> [What you are asked to do]: Nothing but the records themselves, exactly as written, should appear in the reply; leave out the pictures.

(Beginning of Records for the exercise)

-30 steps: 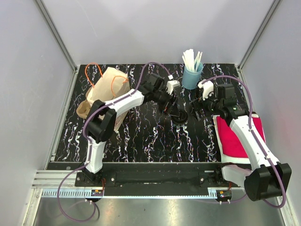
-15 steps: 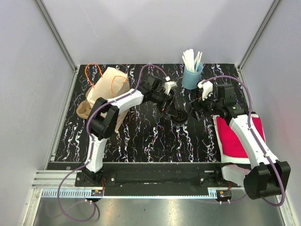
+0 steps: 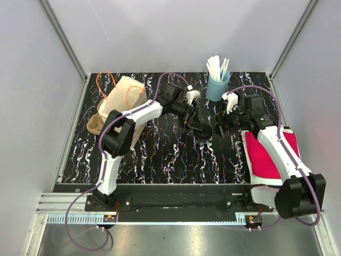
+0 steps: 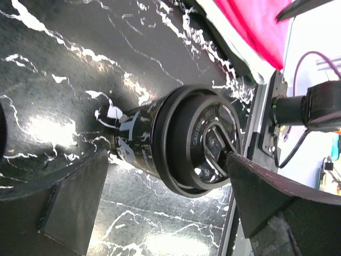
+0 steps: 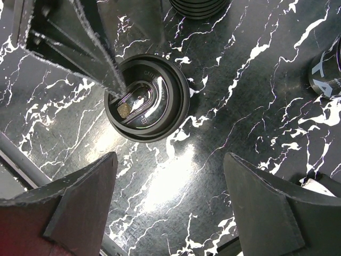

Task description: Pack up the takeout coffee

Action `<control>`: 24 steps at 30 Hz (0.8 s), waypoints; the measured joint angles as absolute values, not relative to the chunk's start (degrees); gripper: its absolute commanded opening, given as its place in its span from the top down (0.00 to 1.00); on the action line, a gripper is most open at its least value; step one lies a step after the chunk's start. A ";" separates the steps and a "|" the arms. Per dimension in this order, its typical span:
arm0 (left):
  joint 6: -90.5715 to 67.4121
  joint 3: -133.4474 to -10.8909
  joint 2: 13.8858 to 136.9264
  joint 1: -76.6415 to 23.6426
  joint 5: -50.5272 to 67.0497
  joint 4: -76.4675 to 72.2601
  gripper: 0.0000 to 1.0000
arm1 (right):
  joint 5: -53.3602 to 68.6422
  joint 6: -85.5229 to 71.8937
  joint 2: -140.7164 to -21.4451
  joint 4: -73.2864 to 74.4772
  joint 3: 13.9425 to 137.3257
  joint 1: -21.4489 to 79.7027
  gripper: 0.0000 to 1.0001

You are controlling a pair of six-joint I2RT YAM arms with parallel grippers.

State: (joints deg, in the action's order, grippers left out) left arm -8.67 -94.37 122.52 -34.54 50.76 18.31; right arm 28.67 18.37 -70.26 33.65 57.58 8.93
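Moved: right arm's swung in closer to the black takeout coffee cup vs a sec ago, its jaws a touch narrower. Left arm's wrist has shifted a bit to the left.
Cup: upright on the black white-veined marble-look desk, mid-right, black lid on, betw. the two arms' ends.
Left gripper: jaws wide apart, one finger each side of the cup, not clamped. One tip sits over the lid's edge; can't tell if it's touching.
Right gripper: jaws apart, only bare desk betw. them. Hangs just beside the cup, on its right.
Bag: brown paper bag w/ orange cord handles, far-left of desk, well apart from the cup.
Other: blue round tumbler holding white flat sticks, far side, near the right gripper. Red cloth w/ pale edge on desk's right, partly under the right arm.
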 measured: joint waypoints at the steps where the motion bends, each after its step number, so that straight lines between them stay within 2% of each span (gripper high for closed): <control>1: -8.95 -94.76 122.69 -34.52 50.87 18.24 0.04 | 28.75 18.33 -70.26 33.65 57.58 8.93 0.15; 17: -9.98 -95.68 124.90 -34.46 51.22 17.02 0.09 | 29.78 17.67 -73.36 33.65 58.11 8.93 0.18; 21: -10.02 -95.68 124.92 -34.57 51.24 17.02 0.15 | 31.05 17.61 -76.18 33.65 59.13 8.60 0.22; 24: -10.07 -95.68 125.01 -34.61 51.29 16.97 0.19 | 33.47 17.47 -78.08 33.69 60.27 7.05 0.29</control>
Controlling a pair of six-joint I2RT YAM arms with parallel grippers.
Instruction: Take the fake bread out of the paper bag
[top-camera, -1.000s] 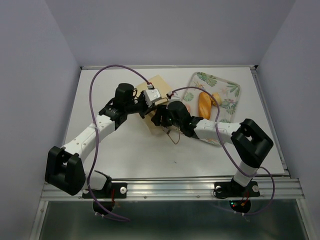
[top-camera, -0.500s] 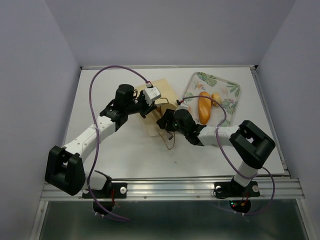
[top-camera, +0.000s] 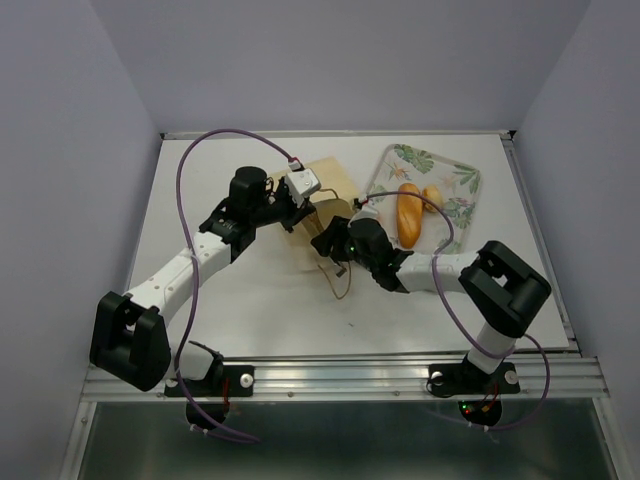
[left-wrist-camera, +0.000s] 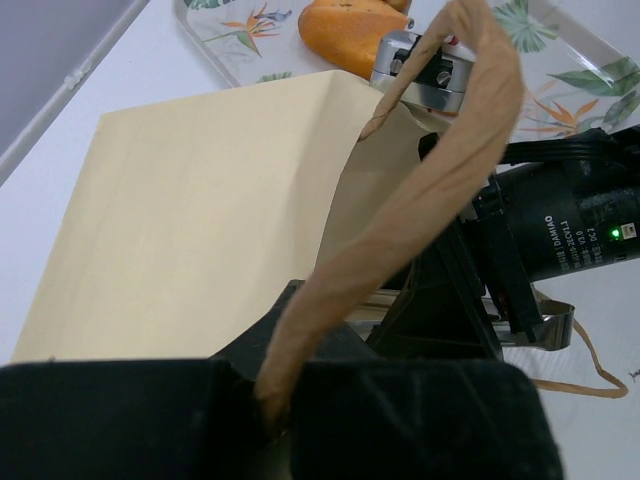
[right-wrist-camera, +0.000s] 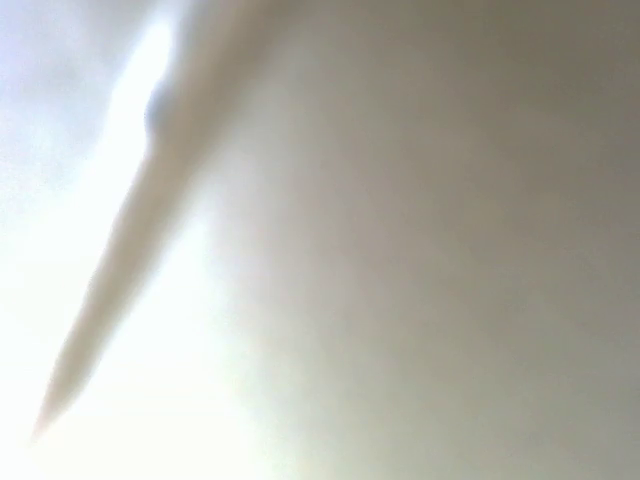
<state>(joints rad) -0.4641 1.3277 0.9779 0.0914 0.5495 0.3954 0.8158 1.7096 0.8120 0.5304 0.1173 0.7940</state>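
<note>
The paper bag (top-camera: 322, 178) lies on its side at the table's middle, mouth toward the tray. My left gripper (top-camera: 308, 203) is shut on the bag's brown cord handle (left-wrist-camera: 430, 190), pinched between the fingers (left-wrist-camera: 330, 420), and holds the mouth up. My right gripper (top-camera: 330, 237) reaches into the bag's mouth; its fingertips are hidden by paper. The right wrist view shows only blurred pale paper (right-wrist-camera: 400, 250). A long golden-orange loaf (top-camera: 409, 213) and a round orange bun (top-camera: 432, 196) lie on the floral tray (top-camera: 455, 180). The other bread pieces are out of view.
The floral tray stands right of the bag, close to my right forearm (top-camera: 440, 268). A loose cord handle (top-camera: 343, 280) lies on the white table in front of the bag. A purple cable (top-camera: 215, 140) arcs over the left arm.
My right wrist has pulled back toward the right, then edged into the bag's mouth. My left gripper has raised the handle a little, opening the mouth wider.
</note>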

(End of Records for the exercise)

> [Exercise output]:
-30 steps: 
-15 steps: 
+0 steps: 
+0 steps: 
+0 steps: 

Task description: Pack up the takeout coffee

Action `<control>`: 24 steps at 30 Hz (0.8 s), waypoints; the measured joint angles as absolute values, not relative to the chunk's start (degrees); gripper: its absolute commanded opening, given as its place in its span from the top down (0.00 to 1.00); on the action line, a gripper is most open at its least value; step one lies a step after the chunk's start. A ";" separates the steps and a "|" the arms. Per dimension in this order, its typical span:
arm0 (left):
  joint 6: -90.5715 to 67.4121
  joint 3: -133.4474 to -10.8909
  joint 2: 13.8858 to 136.9264
  joint 1: -76.6415 to 23.6426
  joint 5: -50.5272 to 67.0497
  joint 4: -76.4675 to 72.2601
  gripper: 0.0000 to 1.0000
arm1 (right):
  joint 5: -53.3602 to 68.6422
  joint 6: -85.5229 to 71.8937
  joint 2: -140.7164 to -21.4451
  joint 4: -73.2864 to 74.4772
  joint 3: 13.9425 to 137.3257
  joint 1: -21.4489 to 79.7027
  gripper: 0.0000 to 1.0001

You are controlling a pair of six-joint I2RT YAM arms with parallel grippers.

State: (joints deg, in the action's order, grippers left out) left arm -8.67 -94.37 122.52 -34.54 50.76 18.31; right arm 28.67 18.37 -70.26 33.65 57.58 8.93
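Moved: right arm's swung in closer to the black takeout coffee cup vs a sec ago, its jaws a touch narrower. Left arm's wrist has shifted a bit to the left.
Cup: upright on the black white-veined marble-look desk, mid-right, black lid on, betw. the two arms' ends.
Left gripper: jaws wide apart, one finger each side of the cup, not clamped. One tip sits over the lid's edge; can't tell if it's touching.
Right gripper: jaws apart, only bare desk betw. them. Hangs just beside the cup, on its right.
Bag: brown paper bag w/ orange cord handles, far-left of desk, well apart from the cup.
Other: blue round tumbler holding white flat sticks, far side, near the right gripper. Red cloth w/ pale edge on desk's right, partly under the right arm.
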 measured: joint waypoints at the steps where the motion bends, each after its step number, so that straight lines between them stay within 2% of each span (gripper high for closed): <control>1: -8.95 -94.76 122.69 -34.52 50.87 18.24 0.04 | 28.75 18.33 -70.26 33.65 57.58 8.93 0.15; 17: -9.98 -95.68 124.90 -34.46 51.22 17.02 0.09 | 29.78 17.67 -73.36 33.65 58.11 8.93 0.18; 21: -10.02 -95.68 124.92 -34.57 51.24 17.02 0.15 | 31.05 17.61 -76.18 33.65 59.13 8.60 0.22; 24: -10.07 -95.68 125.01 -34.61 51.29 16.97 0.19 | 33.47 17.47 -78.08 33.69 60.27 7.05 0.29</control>
Controlling a pair of six-joint I2RT YAM arms with parallel grippers.
Instruction: Take the fake bread out of the paper bag
[top-camera, -1.000s] 
[top-camera, -0.500s] 
[top-camera, +0.000s] 
[left-wrist-camera, +0.000s] 
[right-wrist-camera, +0.000s] 
<state>(joints rad) -0.4641 1.3277 0.9779 0.0914 0.5495 0.3954 0.8158 1.7096 0.8120 0.5304 0.1173 0.7940</state>
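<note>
The paper bag (top-camera: 322, 178) lies on its side at the table's middle, mouth toward the tray. My left gripper (top-camera: 308, 203) is shut on the bag's brown cord handle (left-wrist-camera: 430, 190), pinched between the fingers (left-wrist-camera: 330, 420), and holds the mouth up. My right gripper (top-camera: 330, 237) reaches into the bag's mouth; its fingertips are hidden by paper. The right wrist view shows only blurred pale paper (right-wrist-camera: 400, 250). A long golden-orange loaf (top-camera: 409, 213) and a round orange bun (top-camera: 432, 196) lie on the floral tray (top-camera: 455, 180). The other bread pieces are out of view.
The floral tray stands right of the bag, close to my right forearm (top-camera: 440, 268). A loose cord handle (top-camera: 343, 280) lies on the white table in front of the bag. A purple cable (top-camera: 215, 140) arcs over the left arm.
My right wrist has pulled back toward the right, then edged into the bag's mouth. My left gripper has raised the handle a little, opening the mouth wider.
</note>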

The answer given above is complete.